> [Exercise aim]:
Would you please repeat the data exactly as given?

> [Data below]:
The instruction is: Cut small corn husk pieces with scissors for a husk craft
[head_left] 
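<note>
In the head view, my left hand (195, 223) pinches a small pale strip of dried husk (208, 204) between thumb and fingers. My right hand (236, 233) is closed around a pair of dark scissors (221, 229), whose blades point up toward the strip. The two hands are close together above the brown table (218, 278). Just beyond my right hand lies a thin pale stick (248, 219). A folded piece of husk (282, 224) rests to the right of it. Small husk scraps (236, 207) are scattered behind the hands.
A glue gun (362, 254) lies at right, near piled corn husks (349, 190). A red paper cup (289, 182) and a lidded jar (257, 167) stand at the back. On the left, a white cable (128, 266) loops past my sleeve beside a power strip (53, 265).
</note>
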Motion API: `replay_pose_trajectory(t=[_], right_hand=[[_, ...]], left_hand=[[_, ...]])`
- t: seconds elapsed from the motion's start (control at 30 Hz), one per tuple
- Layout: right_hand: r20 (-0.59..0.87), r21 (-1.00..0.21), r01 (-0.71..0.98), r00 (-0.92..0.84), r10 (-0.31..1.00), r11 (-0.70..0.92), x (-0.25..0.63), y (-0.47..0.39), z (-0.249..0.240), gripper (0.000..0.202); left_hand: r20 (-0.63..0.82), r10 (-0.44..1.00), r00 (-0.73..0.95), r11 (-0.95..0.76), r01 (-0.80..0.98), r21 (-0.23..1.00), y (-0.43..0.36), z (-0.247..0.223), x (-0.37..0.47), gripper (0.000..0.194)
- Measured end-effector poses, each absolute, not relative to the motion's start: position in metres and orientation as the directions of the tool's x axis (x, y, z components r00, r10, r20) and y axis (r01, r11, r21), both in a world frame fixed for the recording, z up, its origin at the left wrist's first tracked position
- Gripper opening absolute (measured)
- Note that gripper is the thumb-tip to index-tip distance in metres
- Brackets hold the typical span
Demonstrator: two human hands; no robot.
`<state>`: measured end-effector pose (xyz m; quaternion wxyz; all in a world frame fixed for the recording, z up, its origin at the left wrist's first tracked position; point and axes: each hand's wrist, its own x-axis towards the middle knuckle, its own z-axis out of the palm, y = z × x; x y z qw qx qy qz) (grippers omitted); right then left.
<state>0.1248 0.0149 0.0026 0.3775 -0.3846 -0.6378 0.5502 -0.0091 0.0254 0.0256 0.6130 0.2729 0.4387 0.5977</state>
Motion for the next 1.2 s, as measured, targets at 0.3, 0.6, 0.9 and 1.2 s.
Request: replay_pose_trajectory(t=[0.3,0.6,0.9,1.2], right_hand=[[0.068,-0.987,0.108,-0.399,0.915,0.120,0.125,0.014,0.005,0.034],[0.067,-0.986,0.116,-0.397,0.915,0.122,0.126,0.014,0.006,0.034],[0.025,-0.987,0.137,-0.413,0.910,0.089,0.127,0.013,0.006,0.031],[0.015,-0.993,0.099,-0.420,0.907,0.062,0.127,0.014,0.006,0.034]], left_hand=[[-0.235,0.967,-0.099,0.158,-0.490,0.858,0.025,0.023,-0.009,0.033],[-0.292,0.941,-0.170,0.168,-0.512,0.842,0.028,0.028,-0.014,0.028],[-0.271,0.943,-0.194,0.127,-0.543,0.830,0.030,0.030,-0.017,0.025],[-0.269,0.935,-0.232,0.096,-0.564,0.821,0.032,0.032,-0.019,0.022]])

> [Written answer]:
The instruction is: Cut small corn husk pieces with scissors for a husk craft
[head_left] 
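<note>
In the head view, my left hand (195, 223) pinches a small pale strip of dried husk (208, 204) between thumb and fingers. My right hand (236, 233) is closed around a pair of dark scissors (221, 229), whose blades point up toward the strip. The two hands are close together above the brown table (218, 278). Just beyond my right hand lies a thin pale stick (248, 219). A folded piece of husk (282, 224) rests to the right of it. Small husk scraps (236, 207) are scattered behind the hands.
A glue gun (362, 254) lies at right, near piled corn husks (349, 190). A red paper cup (289, 182) and a lidded jar (257, 167) stand at the back. On the left, a white cable (128, 266) loops past my sleeve beside a power strip (53, 265).
</note>
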Motion API: `replay_pose_trajectory(t=[_], right_hand=[[_, ...]], left_hand=[[_, ...]])`
- t: seconds elapsed from the motion's start (control at 30 Hz), one per tuple
- Layout: right_hand: r20 (-0.59..0.87), r21 (-1.00..0.21), r01 (-0.71..0.98), r00 (-0.92..0.84), r10 (-0.31..1.00), r11 (-0.70..0.92), x (-0.25..0.63), y (-0.47..0.39), z (-0.249..0.240), gripper (0.000..0.202); left_hand: r20 (-0.63..0.82), r10 (-0.44..1.00), r00 (-0.73..0.95), r11 (-0.95..0.76), r01 (-0.80..0.98), r21 (-0.23..1.00), y (-0.43..0.36), z (-0.247..0.223), x (-0.37..0.47), gripper (0.000..0.194)
- Measured end-effector poses, each absolute, not relative to the motion's start: position in metres and orientation as the directions of the tool's x axis (x, y, z components r00, r10, r20) and y axis (r01, r11, r21), both in a world frame fixed for the recording, z up, its origin at the left wrist's first tracked position
- Gripper opening absolute (measured)
- Note that gripper is the thumb-tip to index-tip distance in metres
- Brackets hold the typical span
Demonstrator: two human hands; no robot.
`<state>`: measured end-effector pose (xyz m; quaternion wxyz; all in a world frame fixed for the recording, z up, its origin at the left wrist's first tracked position; point and axes: each hand's wrist, its own x-axis towards the middle knuckle, its own z-axis out of the palm, y = z × x; x y z qw qx qy qz) (grippers omitted); right then left.
<state>0.1248 0.0149 0.0026 0.3775 -0.3846 -0.6378 0.5502 -0.0091 0.0254 0.0256 0.6130 0.2729 0.4387 0.5977</state>
Motion for the next 1.2 s, as measured, targets at 0.3, 0.6, 0.9 and 1.2 s.
Request: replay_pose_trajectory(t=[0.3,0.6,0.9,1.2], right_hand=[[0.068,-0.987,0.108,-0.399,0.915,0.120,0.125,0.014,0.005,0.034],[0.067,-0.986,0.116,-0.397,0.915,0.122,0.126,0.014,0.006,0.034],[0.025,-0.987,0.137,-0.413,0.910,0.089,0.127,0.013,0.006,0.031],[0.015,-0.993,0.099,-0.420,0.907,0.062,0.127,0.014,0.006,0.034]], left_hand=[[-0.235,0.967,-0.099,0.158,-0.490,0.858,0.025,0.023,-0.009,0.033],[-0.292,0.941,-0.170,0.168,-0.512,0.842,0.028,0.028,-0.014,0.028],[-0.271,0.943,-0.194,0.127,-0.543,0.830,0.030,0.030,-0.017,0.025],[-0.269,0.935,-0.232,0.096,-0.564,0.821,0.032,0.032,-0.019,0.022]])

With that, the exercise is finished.